The U.K. government has started the sale process of its stake in English Channel tunnel passenger train operator Eurostar International Ltd. as it seeks to raise billions of pounds from asset disposals and reduce public debt.
Chancellor of the Exchequer George Osborne is inviting expressions of interest from potential buyers of the government’s 40 percent holding in Eurostar, which is majority owned by France, according to a statement released by the Treasury. Interested parties have until Oct. 31 to respond, and the government expects to achieve definitive agreements in the first quarter next year.
The disposal is part of a plan to shed 20 billion pounds ($32.1 billion) of assets by 2020 as the government seeks to lower borrowings and shift more companies out of state ownership. Seven months before a general election, Osborne is positioning his Conservatives as the political party of economic credibility, and last month said further public-spending cuts or tax increases are needed in order to balance the budget.
“I am determined that we go on making the decisions to reform the British economy and tackle our debts,” Osborne said in the statement. “The sale proceeds would make an important contribution to the task of reducing the public sector debt.”
Eurostar, whose core routes link London with Paris and Brussels, carried 10.1 million passengers in 2013 and had an operating profit of 54 million pounds on sales of 857 million pounds. The company is seeking growth through the addition of additional European destinations, while facing competition from Deutsche Bahn AG, Europe’s biggest rail operator, which plans London services.
The U.K. is the No. 2 shareholder in Eurostar, with the French government holding 55 percent via state rail company SNCF, or Societe Nationale des Chemins de Fer Francais. Belgian state railway SNCB owns the remaining 5 percent.
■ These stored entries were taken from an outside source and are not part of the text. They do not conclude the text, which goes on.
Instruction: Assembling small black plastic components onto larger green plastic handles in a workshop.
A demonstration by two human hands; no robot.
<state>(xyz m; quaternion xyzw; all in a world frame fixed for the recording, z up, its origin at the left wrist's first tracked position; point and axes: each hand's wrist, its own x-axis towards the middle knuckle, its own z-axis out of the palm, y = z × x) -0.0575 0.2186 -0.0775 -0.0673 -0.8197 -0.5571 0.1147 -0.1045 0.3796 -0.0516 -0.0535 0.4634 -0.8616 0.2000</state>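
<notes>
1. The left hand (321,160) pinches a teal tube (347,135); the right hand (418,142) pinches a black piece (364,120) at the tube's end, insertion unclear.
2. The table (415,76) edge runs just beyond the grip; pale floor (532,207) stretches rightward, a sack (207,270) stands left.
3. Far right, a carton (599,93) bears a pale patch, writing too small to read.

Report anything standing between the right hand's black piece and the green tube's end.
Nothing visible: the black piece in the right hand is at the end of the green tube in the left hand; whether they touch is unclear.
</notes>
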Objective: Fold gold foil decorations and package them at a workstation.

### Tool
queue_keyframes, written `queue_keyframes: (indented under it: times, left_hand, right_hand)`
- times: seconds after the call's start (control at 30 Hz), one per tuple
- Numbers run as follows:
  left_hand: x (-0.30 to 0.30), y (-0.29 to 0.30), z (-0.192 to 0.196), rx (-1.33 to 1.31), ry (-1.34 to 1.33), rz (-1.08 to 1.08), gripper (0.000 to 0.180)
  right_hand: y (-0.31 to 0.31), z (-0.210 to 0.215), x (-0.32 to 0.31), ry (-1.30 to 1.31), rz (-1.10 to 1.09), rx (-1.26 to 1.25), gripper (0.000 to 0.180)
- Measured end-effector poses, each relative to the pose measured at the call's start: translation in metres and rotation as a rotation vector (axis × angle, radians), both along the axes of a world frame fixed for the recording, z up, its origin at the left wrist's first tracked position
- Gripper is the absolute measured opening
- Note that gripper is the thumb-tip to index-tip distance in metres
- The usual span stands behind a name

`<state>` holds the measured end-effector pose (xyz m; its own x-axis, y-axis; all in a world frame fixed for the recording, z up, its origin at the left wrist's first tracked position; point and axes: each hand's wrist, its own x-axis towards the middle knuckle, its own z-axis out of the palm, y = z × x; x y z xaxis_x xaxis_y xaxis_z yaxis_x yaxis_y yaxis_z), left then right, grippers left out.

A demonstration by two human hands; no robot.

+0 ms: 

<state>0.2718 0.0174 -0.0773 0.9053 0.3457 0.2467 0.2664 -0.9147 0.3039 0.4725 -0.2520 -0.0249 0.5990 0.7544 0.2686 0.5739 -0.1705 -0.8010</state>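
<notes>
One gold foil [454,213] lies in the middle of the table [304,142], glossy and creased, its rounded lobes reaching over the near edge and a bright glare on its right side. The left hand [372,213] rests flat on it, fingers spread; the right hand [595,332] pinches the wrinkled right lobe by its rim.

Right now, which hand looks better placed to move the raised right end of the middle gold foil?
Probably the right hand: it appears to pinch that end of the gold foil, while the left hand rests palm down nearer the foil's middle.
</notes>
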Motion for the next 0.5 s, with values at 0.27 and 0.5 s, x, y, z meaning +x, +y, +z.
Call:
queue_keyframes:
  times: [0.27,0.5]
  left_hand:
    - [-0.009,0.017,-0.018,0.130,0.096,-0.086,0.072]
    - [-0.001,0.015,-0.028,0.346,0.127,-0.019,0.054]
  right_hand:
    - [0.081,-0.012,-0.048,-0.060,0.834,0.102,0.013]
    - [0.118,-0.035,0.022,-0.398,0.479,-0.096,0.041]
Eurostar paid a dividend of 18.6 million pounds to its owners in 2013, of which the U.K. received 7.4 million pounds. In 2012, Britain got a dividend payout of 6.5 million pounds from a total of 16.3 million pounds.
The Sunday Times reported this month that the stake is worth about 300 million pounds, and Paris-based Antin Infrastructure Partners and Ardian, the private-equity firm spun out from AXA Group, are considering bids.
The disposal doesn’t include any track assets or involve Groupe Eurotunnel SA, which is a separate listed company that manages the Channel Tunnel and operates rail shuttles that carry vehicles through it.
The government published its pre-qualification letter today, and UBS AG is advising the government on the sale.
The disposal comes as Eurostar gears up for its biggest expansion in years, with new e320 trains ordered from Siemens AG due to link London with Amsterdam from December 2016, with stops in Antwerp, Rotterdam and Amsterdam’s Schiphol airport.
At the same time, it faces new competition as Deutsche Bahn plans services from Germany to London via the Channel Tunnel. Eurostar is also seeking more transfer customers as the addition of direct trains to Lyon, Avignon and Aix-en-Provence showcases options for using its routes in long-distance trips.
The company also aims to expand beyond tunnel services through a joint bid with the Keolis unit of SNCF for the right to operate the U.K.’s East Coast link between London and Edinburgh.